**WORK INSTRUCTION:**
Would you return the lines between the one holding "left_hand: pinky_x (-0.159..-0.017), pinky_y" and the one holding "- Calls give", inclusive, and only those, exactly as they stand in the listing below?

═════ ENTRIES SUPPLIED ═════

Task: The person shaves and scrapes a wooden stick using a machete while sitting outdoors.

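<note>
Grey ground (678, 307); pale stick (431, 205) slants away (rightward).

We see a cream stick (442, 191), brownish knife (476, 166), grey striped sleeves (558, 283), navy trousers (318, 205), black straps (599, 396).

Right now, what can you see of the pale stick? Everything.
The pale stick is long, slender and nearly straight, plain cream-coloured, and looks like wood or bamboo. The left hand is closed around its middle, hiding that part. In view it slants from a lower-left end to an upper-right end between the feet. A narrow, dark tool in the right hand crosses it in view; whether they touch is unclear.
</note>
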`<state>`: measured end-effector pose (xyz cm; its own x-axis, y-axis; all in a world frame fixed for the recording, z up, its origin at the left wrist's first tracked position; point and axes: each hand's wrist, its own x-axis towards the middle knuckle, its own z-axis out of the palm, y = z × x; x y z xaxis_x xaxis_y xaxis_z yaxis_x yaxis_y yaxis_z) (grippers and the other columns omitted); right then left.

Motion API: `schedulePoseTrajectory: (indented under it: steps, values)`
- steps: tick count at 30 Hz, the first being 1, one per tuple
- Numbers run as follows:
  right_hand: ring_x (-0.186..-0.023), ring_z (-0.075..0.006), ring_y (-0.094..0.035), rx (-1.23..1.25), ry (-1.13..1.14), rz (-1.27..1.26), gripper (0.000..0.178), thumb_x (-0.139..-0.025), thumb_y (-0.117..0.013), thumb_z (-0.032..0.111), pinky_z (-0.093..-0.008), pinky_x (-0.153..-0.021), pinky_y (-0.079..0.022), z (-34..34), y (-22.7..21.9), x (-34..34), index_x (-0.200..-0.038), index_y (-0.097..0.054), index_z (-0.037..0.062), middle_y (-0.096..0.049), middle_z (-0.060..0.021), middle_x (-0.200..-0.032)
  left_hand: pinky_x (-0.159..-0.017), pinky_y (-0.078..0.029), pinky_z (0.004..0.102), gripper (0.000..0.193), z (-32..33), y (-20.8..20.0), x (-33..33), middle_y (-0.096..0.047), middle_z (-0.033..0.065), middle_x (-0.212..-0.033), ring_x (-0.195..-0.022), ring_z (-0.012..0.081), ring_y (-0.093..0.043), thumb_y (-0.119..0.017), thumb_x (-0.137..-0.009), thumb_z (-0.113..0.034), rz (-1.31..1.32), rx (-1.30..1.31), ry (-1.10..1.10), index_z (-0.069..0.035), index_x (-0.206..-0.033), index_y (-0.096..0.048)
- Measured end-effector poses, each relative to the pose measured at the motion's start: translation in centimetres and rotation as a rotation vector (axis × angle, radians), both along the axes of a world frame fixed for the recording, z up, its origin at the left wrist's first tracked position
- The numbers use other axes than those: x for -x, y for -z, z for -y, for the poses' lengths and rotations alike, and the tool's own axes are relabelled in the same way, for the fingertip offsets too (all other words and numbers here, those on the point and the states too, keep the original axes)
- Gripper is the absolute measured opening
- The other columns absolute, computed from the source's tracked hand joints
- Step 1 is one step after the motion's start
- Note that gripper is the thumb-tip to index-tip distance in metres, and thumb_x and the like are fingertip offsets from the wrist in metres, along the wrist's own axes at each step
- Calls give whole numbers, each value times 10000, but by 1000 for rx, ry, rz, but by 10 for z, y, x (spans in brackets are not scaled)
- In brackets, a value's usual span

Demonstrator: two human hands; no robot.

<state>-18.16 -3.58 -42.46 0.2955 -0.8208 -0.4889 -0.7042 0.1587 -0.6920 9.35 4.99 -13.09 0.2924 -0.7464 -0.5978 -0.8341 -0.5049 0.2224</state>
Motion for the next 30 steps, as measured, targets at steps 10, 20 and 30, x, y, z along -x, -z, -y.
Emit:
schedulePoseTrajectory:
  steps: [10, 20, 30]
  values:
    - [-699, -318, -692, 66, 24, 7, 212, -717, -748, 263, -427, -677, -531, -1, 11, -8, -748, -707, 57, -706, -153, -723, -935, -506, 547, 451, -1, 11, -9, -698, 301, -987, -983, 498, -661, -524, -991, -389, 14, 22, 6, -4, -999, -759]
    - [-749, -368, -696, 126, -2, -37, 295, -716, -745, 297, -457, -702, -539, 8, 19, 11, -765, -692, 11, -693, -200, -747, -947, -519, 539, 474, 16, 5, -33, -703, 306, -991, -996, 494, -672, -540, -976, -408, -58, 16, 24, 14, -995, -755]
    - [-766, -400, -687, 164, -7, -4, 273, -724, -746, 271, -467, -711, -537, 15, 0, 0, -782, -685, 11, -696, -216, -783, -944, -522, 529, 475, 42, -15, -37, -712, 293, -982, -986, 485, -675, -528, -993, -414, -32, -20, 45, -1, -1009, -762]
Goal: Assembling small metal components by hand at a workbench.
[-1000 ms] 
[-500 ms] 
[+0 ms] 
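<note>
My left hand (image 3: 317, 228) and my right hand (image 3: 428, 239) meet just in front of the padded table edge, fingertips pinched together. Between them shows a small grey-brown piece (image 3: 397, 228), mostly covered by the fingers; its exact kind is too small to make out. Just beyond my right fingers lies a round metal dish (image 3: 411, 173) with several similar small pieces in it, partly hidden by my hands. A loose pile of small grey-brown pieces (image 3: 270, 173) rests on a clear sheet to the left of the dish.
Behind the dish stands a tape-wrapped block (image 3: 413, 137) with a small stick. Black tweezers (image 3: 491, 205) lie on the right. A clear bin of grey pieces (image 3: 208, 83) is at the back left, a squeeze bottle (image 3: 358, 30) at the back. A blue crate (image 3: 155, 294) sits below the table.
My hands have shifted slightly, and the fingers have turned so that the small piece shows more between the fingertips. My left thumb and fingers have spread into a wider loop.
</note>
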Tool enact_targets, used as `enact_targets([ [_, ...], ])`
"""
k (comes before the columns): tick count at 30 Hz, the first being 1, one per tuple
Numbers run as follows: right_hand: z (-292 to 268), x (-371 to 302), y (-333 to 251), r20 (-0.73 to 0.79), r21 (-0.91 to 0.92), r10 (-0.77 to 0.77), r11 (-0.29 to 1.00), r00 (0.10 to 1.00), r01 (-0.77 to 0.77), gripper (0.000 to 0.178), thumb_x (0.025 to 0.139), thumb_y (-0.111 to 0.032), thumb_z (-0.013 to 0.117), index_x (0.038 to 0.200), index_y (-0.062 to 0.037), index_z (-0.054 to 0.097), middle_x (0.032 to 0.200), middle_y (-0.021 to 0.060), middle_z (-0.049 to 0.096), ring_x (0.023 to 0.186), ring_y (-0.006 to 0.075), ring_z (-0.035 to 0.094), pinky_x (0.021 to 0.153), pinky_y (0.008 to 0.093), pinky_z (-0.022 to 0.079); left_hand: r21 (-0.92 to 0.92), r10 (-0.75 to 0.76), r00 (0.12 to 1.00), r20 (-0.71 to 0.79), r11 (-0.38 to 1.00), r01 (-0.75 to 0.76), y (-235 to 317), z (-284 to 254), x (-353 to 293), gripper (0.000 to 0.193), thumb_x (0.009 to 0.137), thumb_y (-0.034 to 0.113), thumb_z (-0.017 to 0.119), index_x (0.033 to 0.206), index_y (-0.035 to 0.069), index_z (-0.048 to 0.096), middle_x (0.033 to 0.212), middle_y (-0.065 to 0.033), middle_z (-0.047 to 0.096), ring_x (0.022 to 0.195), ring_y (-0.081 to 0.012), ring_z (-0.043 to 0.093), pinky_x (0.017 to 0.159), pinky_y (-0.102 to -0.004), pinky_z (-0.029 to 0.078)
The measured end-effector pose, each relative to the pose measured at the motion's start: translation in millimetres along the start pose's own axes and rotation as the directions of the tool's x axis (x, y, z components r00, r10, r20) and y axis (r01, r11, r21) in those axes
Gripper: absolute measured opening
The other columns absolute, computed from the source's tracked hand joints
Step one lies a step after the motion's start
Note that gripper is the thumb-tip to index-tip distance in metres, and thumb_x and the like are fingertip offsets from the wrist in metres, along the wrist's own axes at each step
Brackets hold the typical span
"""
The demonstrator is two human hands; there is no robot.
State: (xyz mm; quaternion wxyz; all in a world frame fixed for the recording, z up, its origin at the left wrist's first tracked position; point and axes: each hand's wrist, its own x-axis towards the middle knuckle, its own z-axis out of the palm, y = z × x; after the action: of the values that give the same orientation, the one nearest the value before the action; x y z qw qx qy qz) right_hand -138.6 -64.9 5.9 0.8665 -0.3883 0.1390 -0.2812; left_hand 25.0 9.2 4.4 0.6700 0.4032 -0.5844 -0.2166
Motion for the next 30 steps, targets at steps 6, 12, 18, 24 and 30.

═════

**RESPONSE BELOW:**
  left_hand: pinky_x (-0.159..-0.017), pinky_y (-0.078..0.029), pinky_z (0.004..0.102), gripper (0.000..0.193), z (-32..33), y (-20.8..20.0), x (-33..33), middle_y (-0.096..0.047), middle_z (-0.033..0.065), middle_x (-0.212..-0.033), ring_x (-0.195..-0.022), ring_z (-0.012..0.081), ring_y (-0.093..0.043), thumb_y (-0.119..0.017), thumb_x (-0.137..-0.009), thumb_z (-0.113..0.034), rz (-1.31..1.32), rx (-1.30..1.31), ry (-1.10..1.10), index_z (-0.069..0.035), index_x (-0.206..-0.033), index_y (-0.096..0.048)
- Measured end-effector poses, each relative to the pose measured at the motion's start: translation in centimetres and rotation as a rotation vector (axis × angle, radians), both along the axes of a world frame fixed for the recording, z up, its origin at the left wrist's first tracked position
- The numbers use other axes than those: x for -x, y for -z, z for -y, for the poses' lengths and rotations alike, and the tool's own axes are relabelled in the same way, for the fingertip offsets too (all other words and numbers here, those on the point and the states too, keep the original axes)
- Gripper is the absolute measured opening
- The other columns absolute, computed from the source's tracked hand joints
- Step 1 is one step after the motion's start
- Note that gripper is the thumb-tip to index-tip distance in metres, and thumb_x and the like are fingertip offsets from the wrist in metres, along the wrist's own axes at each step
- Calls give whole numbers, each value times 10000, but by 1000 for rx, ry, rz, but by 10 for z, y, x (spans in brackets are not scaled)

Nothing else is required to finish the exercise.